Tout n’était pas que joie et bonheur quand même. Les vieux cons façon Philippe Manœuvre étaient déjà là et squattaient la rédaction, parfois à haut niveau. Prisonniers à vie de leurs années 60/70, ils vomissaient copieusement sur le son des années 80. Mais qu’importe. Il suffisait de repérer leurs noms et de ne pas les lire.
Le virage des années 90 eut raison de mon engouement pour Best. La new wave était morte et mes chroniqueurs préférés étaient relégués sur le banc de touche pour laisser place à des baltringues branchouilles façon Inrockuptibles ne jurant que par du rap ou le son anglais de ces années là, les Suede, Stone Roses, Soup Dragons, sans parler de la house puis techno qui nous cassa les oreilles et détruisit, à mon sens, la musique mélodique et dévoya l’électronique. Je n'avais plus besoin de Best et pouvais voler de mes propres ailes.

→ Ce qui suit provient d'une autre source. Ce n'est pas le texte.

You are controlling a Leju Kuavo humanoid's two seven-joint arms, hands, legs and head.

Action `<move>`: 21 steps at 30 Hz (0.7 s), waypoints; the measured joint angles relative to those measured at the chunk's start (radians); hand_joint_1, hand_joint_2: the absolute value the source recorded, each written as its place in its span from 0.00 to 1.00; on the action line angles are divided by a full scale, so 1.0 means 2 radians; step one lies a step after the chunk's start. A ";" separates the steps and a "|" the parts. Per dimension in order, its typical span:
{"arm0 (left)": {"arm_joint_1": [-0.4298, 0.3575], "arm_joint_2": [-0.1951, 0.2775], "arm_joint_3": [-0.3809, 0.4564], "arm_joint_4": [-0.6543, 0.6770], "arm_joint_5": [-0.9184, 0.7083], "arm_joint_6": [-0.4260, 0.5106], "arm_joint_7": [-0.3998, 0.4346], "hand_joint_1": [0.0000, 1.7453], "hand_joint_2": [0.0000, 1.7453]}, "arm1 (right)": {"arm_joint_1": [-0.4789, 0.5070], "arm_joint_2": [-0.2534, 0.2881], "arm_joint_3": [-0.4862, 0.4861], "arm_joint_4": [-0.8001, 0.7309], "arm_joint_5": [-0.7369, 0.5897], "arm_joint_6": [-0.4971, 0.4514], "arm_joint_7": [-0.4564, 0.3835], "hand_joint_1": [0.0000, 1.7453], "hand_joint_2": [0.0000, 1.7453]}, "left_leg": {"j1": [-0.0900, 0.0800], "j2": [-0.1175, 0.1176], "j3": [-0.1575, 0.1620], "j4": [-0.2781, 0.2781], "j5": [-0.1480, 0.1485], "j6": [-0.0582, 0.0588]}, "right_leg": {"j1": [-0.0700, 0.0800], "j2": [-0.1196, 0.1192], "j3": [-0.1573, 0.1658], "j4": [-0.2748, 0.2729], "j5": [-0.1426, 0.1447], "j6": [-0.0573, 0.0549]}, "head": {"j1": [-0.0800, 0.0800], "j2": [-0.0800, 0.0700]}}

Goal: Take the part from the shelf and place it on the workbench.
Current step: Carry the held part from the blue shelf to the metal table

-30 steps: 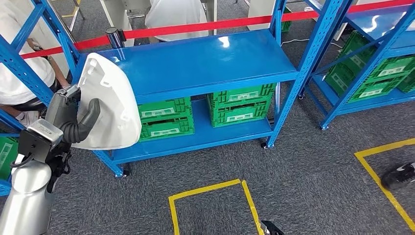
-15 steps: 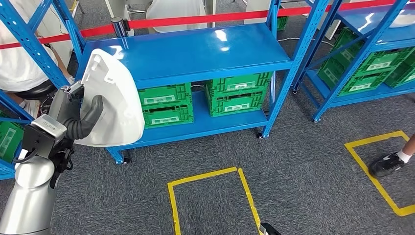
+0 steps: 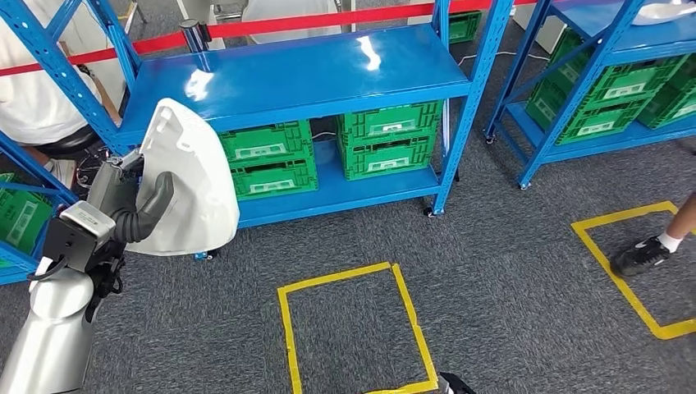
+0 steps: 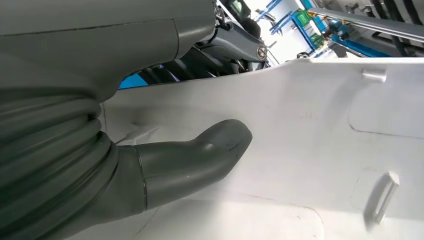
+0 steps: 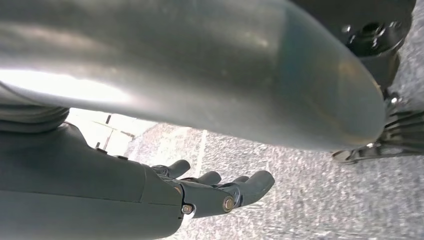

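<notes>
**Camera swung, part held off the shelf**

Since a second ago my whole view has shifted; the blue shelf (image 3: 287,78) sits higher and a person's shoe (image 3: 644,254) has come in by the yellow floor tape (image 3: 353,328). My left hand (image 3: 135,209) grips the white part (image 3: 185,176) in front of the shelf's left post. Green crates (image 3: 328,152) fill the lower tier. Left wrist view shows the thumb (image 4: 195,155) pressed on the part's moulded face; its faint embossed mark is unreadable. My right hand (image 5: 210,192) hangs over carpet, fingers loosely apart, holding nothing.
</notes>
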 joint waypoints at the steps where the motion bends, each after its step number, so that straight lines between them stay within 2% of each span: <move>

Quelques années plus tard, ce fut mon tour de publier dans des revues spécialisées des chroniques musicales. Je suis le fils de mes lectures.
Bien sympa cet article souvenirs sur les magazines musicaux de l'époque. J'avoue que moi on m'achetait Top 50 toutes les semaines et ça me suffisait, je n'étais pas une grande lectrice. Je regrette de ne pas avoir connu BEST à l'époque du coup. Je n'aimais pas les magazines axés filles car les sujets étaient trop "culcul" : maquillage, mode etc... ça m'a toujours barbée.
RépondreSupprimer"Nothing but the sun" ....eh oui je m'en souviens bien. Dans ma tete d'ado, je ne comprenais pas qu'il se trompait. J'allais jusqu'à penser que l'erreur etait sur la pochette de l'album de Sting. De là à penser que marc Toesca était un influenceur sur ce qu'on ecoutait, on en est pasloin. C'est peut-être pour cette raison que Marillion, par exemple (sur une des couvertures) n'a pas vraiment percé en France alors qu'il dépassait un bon nombre de banalités. Et malheureusement, cela continue encore. Le paysage musical continue encore à nous etre dicté. On est pas pres d'écouter Anathema sur les ondes.